I'd try him with doubled up socks and see if a snowboard boot would fit. 

My kid has big feet but is skinny, she had a burton boot last year with velcro strap at the top that even at its tightest wasnt all that tight and occasionally she would pop out of it. No harm no foul. What i should have done is add a bit more velcro to the strap so i could tighten it more.


----------



## ScottVD (Jan 19, 2011)

Thx for reply-- 
I'm all for a snowboard specific boots- just can't find them that small. How functional is a boot really going to be if it's super loose or has several layers of socks to make up for 3-4 sizes? I don't want to risk any injuries.


----------



## BurtonAvenger (Aug 14, 2007)

For a little guy that small just shove him in whatever winter boot and go take him up. He's not going to need a real boot to learn how to ride.


----------



## ScottVD (Jan 19, 2011)

BurtonAvenger said:


> For a little guy that small just shove him in whatever winter boot and go take him up. He's not going to need a real boot to learn how to ride.
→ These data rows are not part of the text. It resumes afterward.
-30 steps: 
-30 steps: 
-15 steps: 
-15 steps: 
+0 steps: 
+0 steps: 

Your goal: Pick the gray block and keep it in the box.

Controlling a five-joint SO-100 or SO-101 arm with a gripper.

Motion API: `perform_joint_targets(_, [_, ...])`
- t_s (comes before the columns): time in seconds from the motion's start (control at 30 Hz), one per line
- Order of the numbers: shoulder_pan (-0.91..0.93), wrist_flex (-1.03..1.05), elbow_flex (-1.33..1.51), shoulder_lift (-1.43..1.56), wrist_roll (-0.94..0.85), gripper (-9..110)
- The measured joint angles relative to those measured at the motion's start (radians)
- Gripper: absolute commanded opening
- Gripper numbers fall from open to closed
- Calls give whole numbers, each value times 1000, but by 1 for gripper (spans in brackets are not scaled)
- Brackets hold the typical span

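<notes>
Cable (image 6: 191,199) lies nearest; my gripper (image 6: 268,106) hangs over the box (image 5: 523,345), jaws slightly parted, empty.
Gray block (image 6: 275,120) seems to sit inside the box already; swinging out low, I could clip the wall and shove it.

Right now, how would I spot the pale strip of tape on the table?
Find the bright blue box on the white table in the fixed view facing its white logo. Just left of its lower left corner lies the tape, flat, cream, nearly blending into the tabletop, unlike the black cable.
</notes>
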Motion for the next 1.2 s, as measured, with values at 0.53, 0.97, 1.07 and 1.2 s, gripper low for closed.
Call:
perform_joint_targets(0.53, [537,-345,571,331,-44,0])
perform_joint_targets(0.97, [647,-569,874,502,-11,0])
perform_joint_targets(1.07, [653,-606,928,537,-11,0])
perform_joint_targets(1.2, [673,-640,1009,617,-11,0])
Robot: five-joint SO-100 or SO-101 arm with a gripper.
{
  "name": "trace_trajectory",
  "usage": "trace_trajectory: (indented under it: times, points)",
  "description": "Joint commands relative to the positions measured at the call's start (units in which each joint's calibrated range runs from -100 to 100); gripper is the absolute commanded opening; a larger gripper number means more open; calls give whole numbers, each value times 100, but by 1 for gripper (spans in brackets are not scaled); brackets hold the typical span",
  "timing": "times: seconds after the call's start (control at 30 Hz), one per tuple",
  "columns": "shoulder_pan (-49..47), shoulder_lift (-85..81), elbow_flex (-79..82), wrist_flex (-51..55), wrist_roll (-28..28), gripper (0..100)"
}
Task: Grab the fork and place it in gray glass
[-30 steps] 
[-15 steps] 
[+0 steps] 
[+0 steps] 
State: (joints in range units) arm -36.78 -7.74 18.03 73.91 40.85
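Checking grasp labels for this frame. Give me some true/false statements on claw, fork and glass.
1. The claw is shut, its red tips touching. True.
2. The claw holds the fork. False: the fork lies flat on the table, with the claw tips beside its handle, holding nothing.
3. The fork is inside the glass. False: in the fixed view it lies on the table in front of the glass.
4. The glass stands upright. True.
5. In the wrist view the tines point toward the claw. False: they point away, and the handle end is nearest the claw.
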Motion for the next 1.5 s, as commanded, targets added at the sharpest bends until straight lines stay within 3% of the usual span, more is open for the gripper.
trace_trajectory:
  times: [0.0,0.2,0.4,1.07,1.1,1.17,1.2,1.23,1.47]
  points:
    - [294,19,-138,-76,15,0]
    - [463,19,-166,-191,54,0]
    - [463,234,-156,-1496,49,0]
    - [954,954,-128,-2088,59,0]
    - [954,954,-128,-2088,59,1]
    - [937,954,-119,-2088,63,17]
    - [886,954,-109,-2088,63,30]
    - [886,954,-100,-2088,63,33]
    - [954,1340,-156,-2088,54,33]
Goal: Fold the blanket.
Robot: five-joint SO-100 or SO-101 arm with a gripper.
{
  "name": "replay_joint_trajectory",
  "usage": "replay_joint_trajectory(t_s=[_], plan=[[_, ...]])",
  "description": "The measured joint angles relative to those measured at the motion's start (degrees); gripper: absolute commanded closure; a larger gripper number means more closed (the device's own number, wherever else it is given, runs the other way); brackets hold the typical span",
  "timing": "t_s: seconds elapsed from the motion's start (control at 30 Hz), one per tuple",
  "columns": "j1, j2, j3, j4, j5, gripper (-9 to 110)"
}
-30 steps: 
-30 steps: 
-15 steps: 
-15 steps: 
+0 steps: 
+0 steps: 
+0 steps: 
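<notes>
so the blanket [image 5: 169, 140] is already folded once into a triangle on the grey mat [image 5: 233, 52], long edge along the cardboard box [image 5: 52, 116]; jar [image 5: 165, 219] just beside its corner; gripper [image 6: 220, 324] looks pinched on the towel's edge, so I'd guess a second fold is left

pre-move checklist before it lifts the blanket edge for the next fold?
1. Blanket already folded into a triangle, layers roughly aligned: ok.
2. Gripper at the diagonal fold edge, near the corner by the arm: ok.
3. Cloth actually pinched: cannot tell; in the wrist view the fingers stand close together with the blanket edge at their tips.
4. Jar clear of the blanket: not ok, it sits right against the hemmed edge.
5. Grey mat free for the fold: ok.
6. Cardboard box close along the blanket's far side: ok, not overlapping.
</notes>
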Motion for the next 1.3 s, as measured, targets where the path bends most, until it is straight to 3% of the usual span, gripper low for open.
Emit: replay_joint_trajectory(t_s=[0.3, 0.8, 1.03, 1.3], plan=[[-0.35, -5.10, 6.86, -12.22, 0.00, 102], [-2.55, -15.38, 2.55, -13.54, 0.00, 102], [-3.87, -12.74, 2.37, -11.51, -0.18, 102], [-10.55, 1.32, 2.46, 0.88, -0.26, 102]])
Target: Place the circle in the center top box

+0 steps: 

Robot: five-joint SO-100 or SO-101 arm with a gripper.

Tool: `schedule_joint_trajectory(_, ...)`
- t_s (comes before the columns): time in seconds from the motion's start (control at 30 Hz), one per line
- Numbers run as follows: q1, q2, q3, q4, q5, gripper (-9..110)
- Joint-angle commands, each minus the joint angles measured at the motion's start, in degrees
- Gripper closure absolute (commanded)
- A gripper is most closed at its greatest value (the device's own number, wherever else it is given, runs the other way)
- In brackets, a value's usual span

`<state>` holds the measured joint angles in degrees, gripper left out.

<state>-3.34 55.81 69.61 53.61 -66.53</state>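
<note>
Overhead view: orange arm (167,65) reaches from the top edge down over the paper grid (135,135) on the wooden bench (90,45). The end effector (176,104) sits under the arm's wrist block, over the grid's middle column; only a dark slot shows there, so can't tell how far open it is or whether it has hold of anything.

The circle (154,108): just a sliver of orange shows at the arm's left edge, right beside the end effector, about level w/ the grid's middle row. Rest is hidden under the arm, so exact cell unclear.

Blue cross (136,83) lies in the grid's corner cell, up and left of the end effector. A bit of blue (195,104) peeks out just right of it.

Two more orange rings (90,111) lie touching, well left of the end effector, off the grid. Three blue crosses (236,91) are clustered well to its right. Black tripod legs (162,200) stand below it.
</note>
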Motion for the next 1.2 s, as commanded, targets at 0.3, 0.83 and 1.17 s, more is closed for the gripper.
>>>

Kinda what I was thinking just wanted to hear it from someone else too. Thx.


----------



## MikeIn248 (Dec 6, 2011)

Lamps said:


> That doesn't look like a snowboard boot to me, just a winter boot. You should get snowboad specific boots.


Could you provide a list of manufacturers who make snowboard boots in the size the original poster is asking about -- toddler 8/9?

I did some searching along these lines a few years back and found the same thing -- toddler 11 is the smallest I could find. 

My kid, who's switching to snowboard this year, is 13C so it turned out to be a non-issue for us, but when I tried to buy from local shops I got the "size 2 is the smallest we carry" line (or the smallest that brand makes). Just stuff them with socks and you'll get 3-4 years out of the boots! (Think how much you're saving!) No. I want boots that fit better than that. I'd also go with non-snowboard boots that fit. 

Kamik makes some nice sturdy winter boots for kids. They're a bit pricier than the ones you found, though. REI usually carries a couple models. (And sells them at half off in the spring. I bought several sizes ahead this spring on sale. That won't help you this year, but it might be helpful to know.)


----------



## TorpedoVegas (Dec 25, 2011)

I just bought my 1.5 year old some awesome Sorel winter boots... now I just have to find some tiny ski boot liners to stick inside them... old school style!


----------



## Lamps (Sep 3, 2011)

ScottVD said:


> Thx for reply--
> I'm all for a snowboard specific boots- just can't find them that small. How functional is a boot really going to be if it's super loose or has several layers of socks to make up for 3-4 sizes? I don't want to risk any injuries.


Having thought about this a bit more, I think that burton avenger is probably right, it won't matter much if it's a non-snowboard boot, expecially for a kid that's barely three, he'll be only on really easy slopes I suspect. 

It's also a matter of degree, if 11 is the smallest size and you're kid is barely fitting into a 9 then you're probably better off with a proper snowboard boot. If two pairs of thick socks would work then I'd go with the snowboard boot.


----------



## ScottVD (Jan 19, 2011)

Thanks for all the replies - I snagged a pair of these Kamik "Sledding" boots size 8 from GAP for $60 shipped. I chose them over the Athletech Toddler Boy's Arctic 3 Winter Boot because these specified a lower temperature rating and waterproof. One of the reviews on the Athletech boots said their son's feet were too cold after 10 min of being in the snow. Wet cold feet make for a crummy day on the slopes, so I hope the additional $30 investment makes the difference. Thanks again for the replies!

`S


----------



## woodhomie1996 (Mar 12, 2010)

I am running in to the same exact problem, I bought the board, helmet and goggles...Undecided on bindings but my son is a size 8/9 the owner of a local shop said to double up on socks. I guess I will see what happens when the season starts


----------